Petit mot de l'auteure : écrit ce matin, et je l'aime bien.
Jour 30 : Drôle
Contexte : post tome 2
« Avec toi c'est toujours pareil. On ne peut jamais discuter de choses sérieuses »
Inej se rappelait d'avoir fait de nombreuses fois ce reproche à son frère. Hébel avait en effet toujours le mot pour rire. C'était la personne la plus drôle qu'elle connaissait ; à ses côtés, les journées étaient amusantes. Cependant, parfois, Inej regrettait la légèreté de son frère. Elle aurait voulu pouvoir lui parler de ses peurs, de ses tracas, des angoisses qu'elle ressentait face au monde ou à son corps changeant. Mais lui balayait d'un revers de main ses préoccupations, semblant croire qu'un bon mot pourrait tout arranger.

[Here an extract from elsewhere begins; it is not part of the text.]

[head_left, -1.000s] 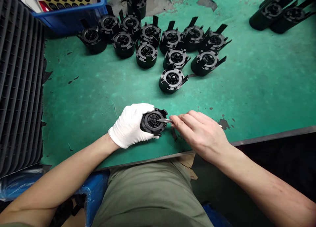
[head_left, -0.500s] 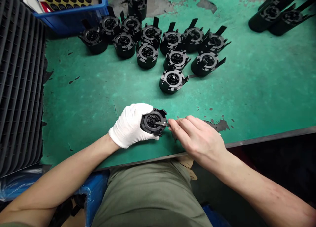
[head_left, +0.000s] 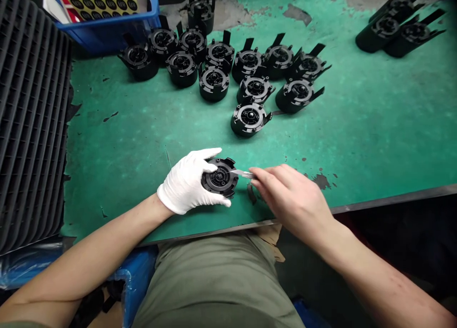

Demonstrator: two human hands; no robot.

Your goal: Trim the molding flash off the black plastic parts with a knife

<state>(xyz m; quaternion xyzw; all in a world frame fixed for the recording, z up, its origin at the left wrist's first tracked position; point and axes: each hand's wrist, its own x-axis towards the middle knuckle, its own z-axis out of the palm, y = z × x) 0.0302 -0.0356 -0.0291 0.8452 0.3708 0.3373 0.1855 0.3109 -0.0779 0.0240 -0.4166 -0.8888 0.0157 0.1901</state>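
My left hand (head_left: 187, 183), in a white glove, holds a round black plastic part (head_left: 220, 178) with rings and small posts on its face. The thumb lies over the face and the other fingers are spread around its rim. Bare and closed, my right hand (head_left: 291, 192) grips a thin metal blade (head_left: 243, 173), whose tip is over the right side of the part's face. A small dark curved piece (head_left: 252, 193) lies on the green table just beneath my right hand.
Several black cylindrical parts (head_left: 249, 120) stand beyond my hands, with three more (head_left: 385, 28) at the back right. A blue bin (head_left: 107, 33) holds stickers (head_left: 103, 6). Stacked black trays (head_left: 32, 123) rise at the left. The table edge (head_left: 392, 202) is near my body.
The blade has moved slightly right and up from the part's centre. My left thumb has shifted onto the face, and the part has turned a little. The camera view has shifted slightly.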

Maintenant, tout était différent.
Passé la joie d'avoir retrouvé sa famille, elle ne put que se rendre compte que tout avait changé. Hébel ne riait plus ; il écoutait ses problèmes avec un sérieux qui la désarçonnait. Même quand l'occasion s'y prêtait, il se refusait au moindre commentaire humoristique. C'était comme si toute sa joie de vivre lui avait été arrachée en même temps qu'Inej. Sûrement était-ce le cas, d'ailleurs. La jeune femme n'y avait jamais vraiment songé, mais son enlèvement avait eu un terrible impact sur ses proches. Elle avait changé, mais eux aussi. Et maintenant, elle se retrouvait face à un inconnu qui portait les traits d'un frère qu'elle avait si longtemps chéri.
Ce contraste était dur à supporter. Et surtout, il l'angoissait. Elle était censée repartir avec les siens, mais au final, étaient-ce encore ceux qu'elle avait connu ? Sa peur était telle que la veille du départ, elle fit ce qu'elle faisait toujours en situation critique : elle s'engouffra dans la chambre de Kaz.
Le brun était en train de travailler à son bureau. Il ne sursauta pas en la voyant arriver, pas plus qu'il ne fit le moindre commentaire. Ils restèrent quelques minutes dans un silence confortable, avant que le bâtard du Barrel finisse par le rompre.
- Je peux t'entendre penser... lui dit-il.
Inej prit ces quelques mots comme une invitation à parler. Elle ne savait pas vraiment si s'en était une – après tout, Kaz pouvait très bien s'être contenté de râler – mais décida de la considérer comme telle. Elle lui partagea alors ses craintes, la sensation d'être face à un inconnu devant son frère, sa peur de ne jamais réussir à lui parler de nouveau. Le brun l'écouta sans jamais l'interrompre, et ce ne fut qu'à la fin de son monologue qu'il donna son avis.
- Peut-être que c'est devenu un inconnu. Un inconnu froid, au cœur de pierre, incapable de rire ou de sourire. Mais tu as déjà réussis à charmer un inconnu froid, au cœur de pierre, incapable de rire ou de sourire. Tu t'es frayée un chemin dans son cœur comme personne ne l'avait fait auparavant. Alors quoi qu'il arrive, tout ira bien. Tu peux conquérir qui tu veux.
- Tu sais, fit remarquer Inej, tu n'es pas inconnu froid, au cœur de pierre, incapable de rire ou de sourire.
- Je n'ai jamais dit que c'était moi, répondit Kaz en retournant à ses papiers.
Il ne l'avait pas dit, non.
En revanche, le léger rougissement sur ses joues l'avait fait pour lui.